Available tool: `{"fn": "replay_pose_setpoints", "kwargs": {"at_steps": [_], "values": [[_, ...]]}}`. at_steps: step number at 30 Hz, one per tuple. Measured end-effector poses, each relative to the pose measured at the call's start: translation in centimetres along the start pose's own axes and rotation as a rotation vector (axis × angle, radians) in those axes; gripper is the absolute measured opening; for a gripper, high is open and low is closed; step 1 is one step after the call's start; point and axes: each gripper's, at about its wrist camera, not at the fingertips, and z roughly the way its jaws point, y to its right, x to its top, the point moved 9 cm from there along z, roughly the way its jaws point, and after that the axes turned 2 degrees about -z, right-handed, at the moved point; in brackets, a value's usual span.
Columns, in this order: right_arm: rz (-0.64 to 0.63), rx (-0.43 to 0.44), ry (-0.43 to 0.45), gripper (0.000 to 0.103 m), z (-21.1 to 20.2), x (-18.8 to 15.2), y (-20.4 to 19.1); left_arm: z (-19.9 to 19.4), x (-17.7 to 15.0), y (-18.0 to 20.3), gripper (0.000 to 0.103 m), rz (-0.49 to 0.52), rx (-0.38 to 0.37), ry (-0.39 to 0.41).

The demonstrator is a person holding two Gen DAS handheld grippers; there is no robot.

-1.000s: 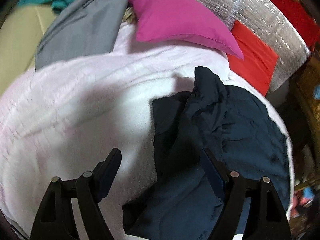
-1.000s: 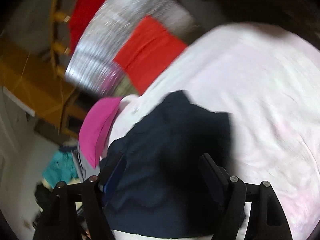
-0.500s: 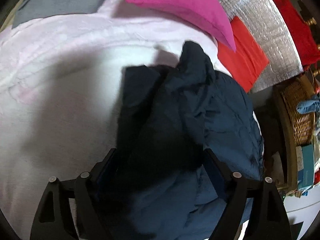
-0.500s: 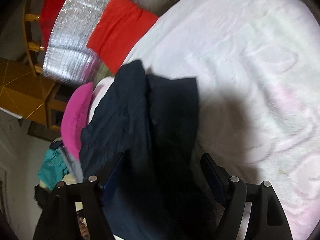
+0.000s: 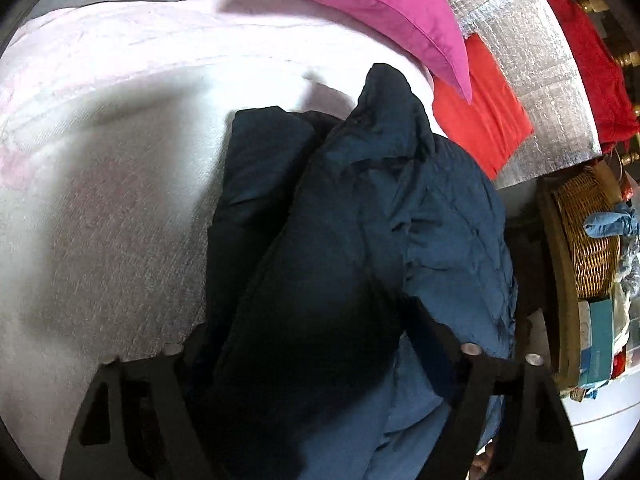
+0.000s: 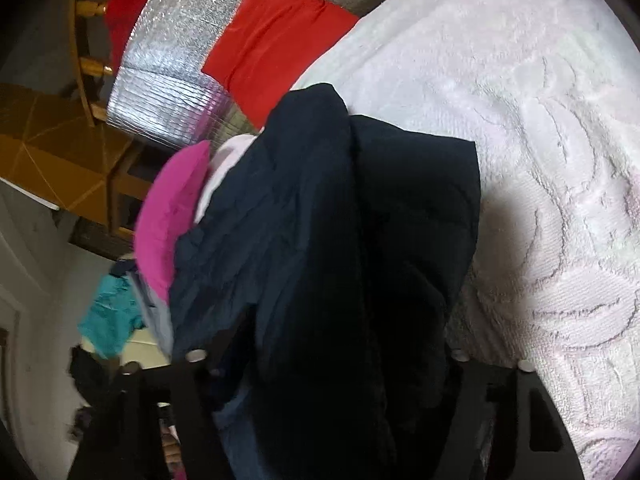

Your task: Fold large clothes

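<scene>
Both claws, left (image 5: 316, 344) + right (image 6: 324, 354), just been closing round dark jacket (image 5: 360, 220) bunched on pink blanket (image 5: 100, 160); pads hidden, can't tell if gripped. Pickup likely imminent.

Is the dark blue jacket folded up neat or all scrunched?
Scrunched. The dark blue jacket lies bunched in a lumpy heap on the pale pink blanket, layers overlapping unevenly, with no flat, squared fold.

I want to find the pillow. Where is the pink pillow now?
In the left wrist view the pink pillow lies at the top, on the white blanket, beyond the dark blue garment and beside the red cloth.
</scene>
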Motion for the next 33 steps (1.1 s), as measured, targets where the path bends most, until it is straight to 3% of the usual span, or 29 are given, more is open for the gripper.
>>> {"fn": "replay_pose_setpoints", "kwargs": {"at_steps": [2, 5, 7, 10, 14, 16, 19, 22, 24, 33], "values": [[0.012, 0.011, 0.008, 0.054, -0.5, 0.1, 0.1, -0.3, 0.0, -0.1, 0.068, -0.004, -0.010, 0.009], [-0.023, -0.010, 0.034, 0.046, -0.9, 0.3, -1.1, -0.7, 0.1, 0.6, 0.052, 0.001, -0.023, 0.034], [-0.052, -0.011, 0.063, 0.042, -1.5, 0.6, -2.3, -1.3, -0.2, 1.3, 0.042, 0.026, -0.021, 0.053], [-0.090, 0.031, 0.120, 0.040, -3.2, 1.3, -4.3, -2.8, -0.2, 2.7, 0.037, 0.053, -0.055, 0.087], [-0.151, 0.018, 0.174, 0.040, -3.9, 1.6, -5.5, -3.5, -0.1, 3.0, 0.037, 0.044, -0.082, 0.106], [-0.110, -0.026, 0.137, 0.040, -2.6, 1.5, -3.8, -2.1, -0.5, 1.6, 0.048, 0.007, -0.035, 0.068], [-0.014, -0.056, 0.070, 0.052, -1.1, 1.0, -1.0, -1.0, -1.0, 0.6, 0.063, -0.010, 0.024, 0.037], [0.052, -0.044, 0.069, 0.068, -1.9, 1.1, -0.7, -1.6, -1.1, 0.9, 0.065, -0.028, 0.042, 0.040], [0.055, -0.047, 0.094, 0.076, -3.3, 1.3, -0.9, -2.4, -1.3, 1.1, 0.065, -0.027, 0.054, 0.059], [0.079, -0.085, 0.171, 0.079, -10.2, 0.5, 0.3, -9.6, -3.2, 1.4, 0.072, 0.066, 0.117, 0.251]]}}
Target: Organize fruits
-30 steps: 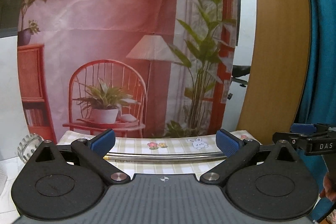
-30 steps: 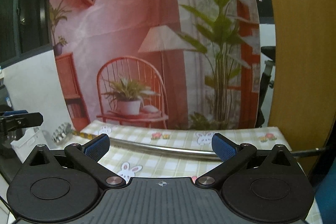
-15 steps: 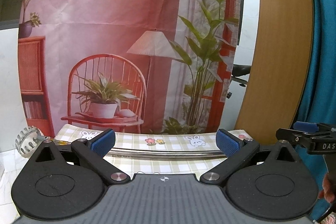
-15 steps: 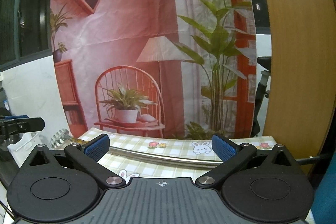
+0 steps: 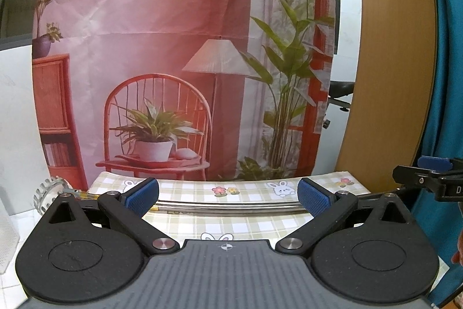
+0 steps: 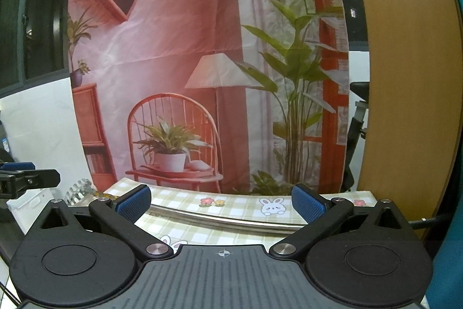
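Note:
No fruit shows in either view. My left gripper (image 5: pixel 228 196) is open and empty, held level above the checked tablecloth (image 5: pixel 231 222) and facing the backdrop. My right gripper (image 6: pixel 221 203) is open and empty, beside it to the right; it also shows at the right edge of the left wrist view (image 5: pixel 428 178). The left gripper shows at the left edge of the right wrist view (image 6: pixel 26 178). A shiny metal rim (image 5: pixel 231 207) curves across the table just beyond the blue pads; it also shows in the right wrist view (image 6: pixel 225 219). What the rim belongs to is hidden.
A printed backdrop (image 5: pixel 179 62) of a chair, lamp and plants hangs behind the table. A clear ridged glass object (image 5: pixel 49 193) stands at the table's far left. A wooden panel (image 5: pixel 390 62) rises on the right, with teal cloth (image 5: pixel 448 77) beside it.
Both views have tilted slightly upward; the table and metal rim sit lower in the frames. Both grippers stay open and empty.

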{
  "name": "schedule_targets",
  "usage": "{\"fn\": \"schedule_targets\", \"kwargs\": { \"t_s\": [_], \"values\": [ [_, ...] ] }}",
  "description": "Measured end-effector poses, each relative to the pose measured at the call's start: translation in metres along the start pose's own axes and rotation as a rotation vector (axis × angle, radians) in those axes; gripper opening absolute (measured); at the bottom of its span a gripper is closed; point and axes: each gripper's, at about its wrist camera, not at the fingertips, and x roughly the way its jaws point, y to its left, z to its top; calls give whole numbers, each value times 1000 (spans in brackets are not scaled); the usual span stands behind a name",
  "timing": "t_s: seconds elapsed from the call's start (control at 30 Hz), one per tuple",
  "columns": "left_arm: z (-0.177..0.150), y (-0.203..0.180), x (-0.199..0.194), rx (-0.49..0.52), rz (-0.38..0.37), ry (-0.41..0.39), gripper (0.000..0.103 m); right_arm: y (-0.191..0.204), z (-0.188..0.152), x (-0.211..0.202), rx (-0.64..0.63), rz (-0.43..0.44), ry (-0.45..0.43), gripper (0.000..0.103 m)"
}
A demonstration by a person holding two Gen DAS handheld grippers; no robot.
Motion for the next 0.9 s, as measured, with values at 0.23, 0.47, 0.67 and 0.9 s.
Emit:
{"fn": "schedule_targets", "kwargs": {
  "t_s": [0.23,0.47,0.67,0.9],
  "values": [
    [0,-2,0,16,7,6,103,0,0,-1,-2,-11,5,103],
    [1,-2,0,19,8,8,103,1,-1,-2,-4,-14,5,103],
    [0,-2,0,21,8,11,103,0,-1,-2,-5,-14,4,103],
    [0,-3,1,23,5,17,103,-1,0,-1,-5,-14,5,103]
  ]
}}
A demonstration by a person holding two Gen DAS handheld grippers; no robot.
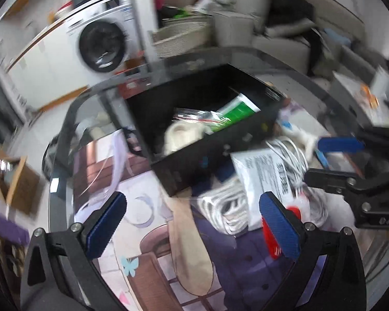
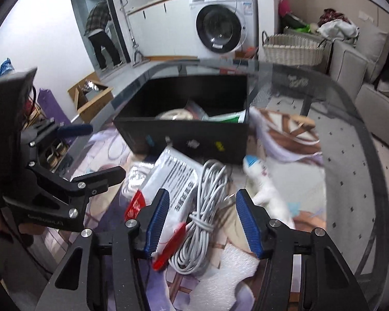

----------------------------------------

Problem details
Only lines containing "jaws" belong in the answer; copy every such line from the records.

Written response
Available tool: `{"fn": "replay_pose_setpoints", "kwargs": {"at_steps": [_], "values": [[_, ...]]}}`. at_steps: step number at 30 Hz, one per tuple. Measured end-effector poses, each relative to the pose measured at the call's start: translation in centimetres along the start pose's own axes and rotation as a rotation vector (axis × angle, radians) in those axes; gripper is the absolute measured opening; for a gripper, high is open and low is closed; step 1 is one step after the call's start; point and axes: each gripper's, at about its wrist camera, not at the fingertips, and z roughly the way its jaws point, y to its right, x to its top, the point moved 9 cm from there along z, roughly the way its jaws point, and after that the axes turned 2 degrees about -z, right-handed, at the moved point; in brackets, a value's usual span.
  "description": "Measured end-effector poses, each relative to the pose measured at the call's start: translation in metres along the start pose's own axes and rotation as a rotation vector (axis × angle, radians) in those axes; gripper opening absolute (measured); at the bottom of its span a gripper is closed; point and axes: each gripper's, at about its wrist camera, not at the fingertips, and x roughly the way its jaws point, y to its left, z to its top; calls give whole numbers, each value times 1000 (spans in brackets are not scaled); the usual span stands behind a name",

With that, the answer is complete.